*About this exercise*. Among the entries below, extract exactly the lines that run from the one with "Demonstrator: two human" through the one with "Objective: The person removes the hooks", both ends included.

Collection entries
╔══

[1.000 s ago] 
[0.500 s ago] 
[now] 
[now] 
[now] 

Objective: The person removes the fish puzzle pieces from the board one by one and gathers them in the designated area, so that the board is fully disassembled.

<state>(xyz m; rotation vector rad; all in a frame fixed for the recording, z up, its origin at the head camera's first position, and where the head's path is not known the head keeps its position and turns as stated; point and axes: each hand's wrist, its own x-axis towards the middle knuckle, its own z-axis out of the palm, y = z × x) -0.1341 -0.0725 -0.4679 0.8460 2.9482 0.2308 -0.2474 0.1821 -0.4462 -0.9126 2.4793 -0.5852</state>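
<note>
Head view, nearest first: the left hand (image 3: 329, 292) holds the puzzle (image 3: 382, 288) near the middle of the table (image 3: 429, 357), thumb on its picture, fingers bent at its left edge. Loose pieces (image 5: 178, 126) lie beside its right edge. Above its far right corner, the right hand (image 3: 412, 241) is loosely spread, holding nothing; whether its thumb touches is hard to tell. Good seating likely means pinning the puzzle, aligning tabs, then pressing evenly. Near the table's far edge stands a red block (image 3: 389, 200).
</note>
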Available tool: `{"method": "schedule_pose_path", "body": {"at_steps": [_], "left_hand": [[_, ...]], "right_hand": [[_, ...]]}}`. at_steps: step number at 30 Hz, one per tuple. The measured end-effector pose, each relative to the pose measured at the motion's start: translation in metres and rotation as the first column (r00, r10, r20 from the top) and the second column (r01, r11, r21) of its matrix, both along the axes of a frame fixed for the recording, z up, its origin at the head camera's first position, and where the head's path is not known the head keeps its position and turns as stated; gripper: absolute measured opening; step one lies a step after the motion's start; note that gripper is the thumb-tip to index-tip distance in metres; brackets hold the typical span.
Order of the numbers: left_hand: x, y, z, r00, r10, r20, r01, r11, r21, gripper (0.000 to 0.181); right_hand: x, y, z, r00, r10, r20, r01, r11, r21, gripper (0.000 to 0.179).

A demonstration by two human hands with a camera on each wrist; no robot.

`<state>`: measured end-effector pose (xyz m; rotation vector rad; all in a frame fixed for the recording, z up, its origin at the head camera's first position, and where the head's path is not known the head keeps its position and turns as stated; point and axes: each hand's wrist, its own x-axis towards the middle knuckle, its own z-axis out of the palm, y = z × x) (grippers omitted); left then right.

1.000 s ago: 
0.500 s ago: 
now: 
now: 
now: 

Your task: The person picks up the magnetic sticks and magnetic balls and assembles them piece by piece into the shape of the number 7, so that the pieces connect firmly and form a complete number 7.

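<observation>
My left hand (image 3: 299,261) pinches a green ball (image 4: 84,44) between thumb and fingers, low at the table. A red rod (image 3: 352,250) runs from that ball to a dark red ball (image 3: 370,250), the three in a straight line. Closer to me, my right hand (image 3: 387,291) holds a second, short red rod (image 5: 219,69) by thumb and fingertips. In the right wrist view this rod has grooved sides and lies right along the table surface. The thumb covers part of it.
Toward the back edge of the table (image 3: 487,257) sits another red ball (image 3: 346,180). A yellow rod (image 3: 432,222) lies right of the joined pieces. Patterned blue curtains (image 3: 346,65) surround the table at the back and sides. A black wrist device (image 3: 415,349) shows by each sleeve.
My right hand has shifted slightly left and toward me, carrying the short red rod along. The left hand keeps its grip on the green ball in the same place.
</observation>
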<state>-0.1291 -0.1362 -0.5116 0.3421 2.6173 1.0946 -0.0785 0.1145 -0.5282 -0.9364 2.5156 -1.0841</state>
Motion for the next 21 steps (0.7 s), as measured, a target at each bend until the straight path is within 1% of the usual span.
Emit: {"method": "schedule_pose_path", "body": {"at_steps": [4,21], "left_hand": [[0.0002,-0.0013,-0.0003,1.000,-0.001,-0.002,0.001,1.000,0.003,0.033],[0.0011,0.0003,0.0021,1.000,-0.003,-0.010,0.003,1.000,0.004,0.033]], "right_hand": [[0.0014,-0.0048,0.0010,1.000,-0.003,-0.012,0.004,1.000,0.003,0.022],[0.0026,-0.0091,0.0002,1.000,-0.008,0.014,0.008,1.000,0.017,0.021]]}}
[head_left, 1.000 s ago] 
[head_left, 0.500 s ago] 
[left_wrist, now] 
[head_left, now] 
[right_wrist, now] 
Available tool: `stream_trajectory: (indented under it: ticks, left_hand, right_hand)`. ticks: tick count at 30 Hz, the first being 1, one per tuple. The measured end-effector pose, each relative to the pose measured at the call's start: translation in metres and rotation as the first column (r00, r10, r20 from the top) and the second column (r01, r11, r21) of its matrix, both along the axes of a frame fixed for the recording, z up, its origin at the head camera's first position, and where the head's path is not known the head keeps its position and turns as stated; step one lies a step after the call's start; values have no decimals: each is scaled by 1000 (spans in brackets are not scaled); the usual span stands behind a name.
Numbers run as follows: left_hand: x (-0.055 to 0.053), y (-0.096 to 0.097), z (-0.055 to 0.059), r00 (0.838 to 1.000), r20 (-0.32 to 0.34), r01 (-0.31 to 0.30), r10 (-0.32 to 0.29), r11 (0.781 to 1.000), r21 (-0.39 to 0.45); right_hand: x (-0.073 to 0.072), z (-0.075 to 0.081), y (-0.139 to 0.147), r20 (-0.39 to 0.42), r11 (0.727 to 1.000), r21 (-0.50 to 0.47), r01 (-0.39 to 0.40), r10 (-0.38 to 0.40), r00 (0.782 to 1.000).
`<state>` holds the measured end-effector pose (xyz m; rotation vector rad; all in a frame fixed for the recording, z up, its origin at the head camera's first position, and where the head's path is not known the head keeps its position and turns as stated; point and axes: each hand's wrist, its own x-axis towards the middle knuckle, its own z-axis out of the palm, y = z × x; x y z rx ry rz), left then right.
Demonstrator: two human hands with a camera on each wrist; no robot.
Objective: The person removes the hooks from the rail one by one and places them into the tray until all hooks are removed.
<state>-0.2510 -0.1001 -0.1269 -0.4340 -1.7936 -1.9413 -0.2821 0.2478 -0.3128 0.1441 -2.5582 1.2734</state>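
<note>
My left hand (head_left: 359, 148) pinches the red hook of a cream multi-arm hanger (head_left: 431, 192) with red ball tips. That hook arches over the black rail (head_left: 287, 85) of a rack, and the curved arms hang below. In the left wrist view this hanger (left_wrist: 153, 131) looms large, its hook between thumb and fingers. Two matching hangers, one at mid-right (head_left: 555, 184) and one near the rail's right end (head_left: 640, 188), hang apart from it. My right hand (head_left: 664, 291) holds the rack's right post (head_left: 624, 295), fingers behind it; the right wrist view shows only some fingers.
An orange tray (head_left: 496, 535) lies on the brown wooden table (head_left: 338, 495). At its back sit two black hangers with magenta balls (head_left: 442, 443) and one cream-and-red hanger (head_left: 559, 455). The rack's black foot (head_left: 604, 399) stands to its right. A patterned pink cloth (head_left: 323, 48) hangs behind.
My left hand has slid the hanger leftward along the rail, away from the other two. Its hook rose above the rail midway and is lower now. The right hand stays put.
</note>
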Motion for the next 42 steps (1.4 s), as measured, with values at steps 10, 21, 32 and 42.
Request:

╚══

*Answer to the exercise*.
Demonstrator: two human hands with a camera on each wrist; no robot.
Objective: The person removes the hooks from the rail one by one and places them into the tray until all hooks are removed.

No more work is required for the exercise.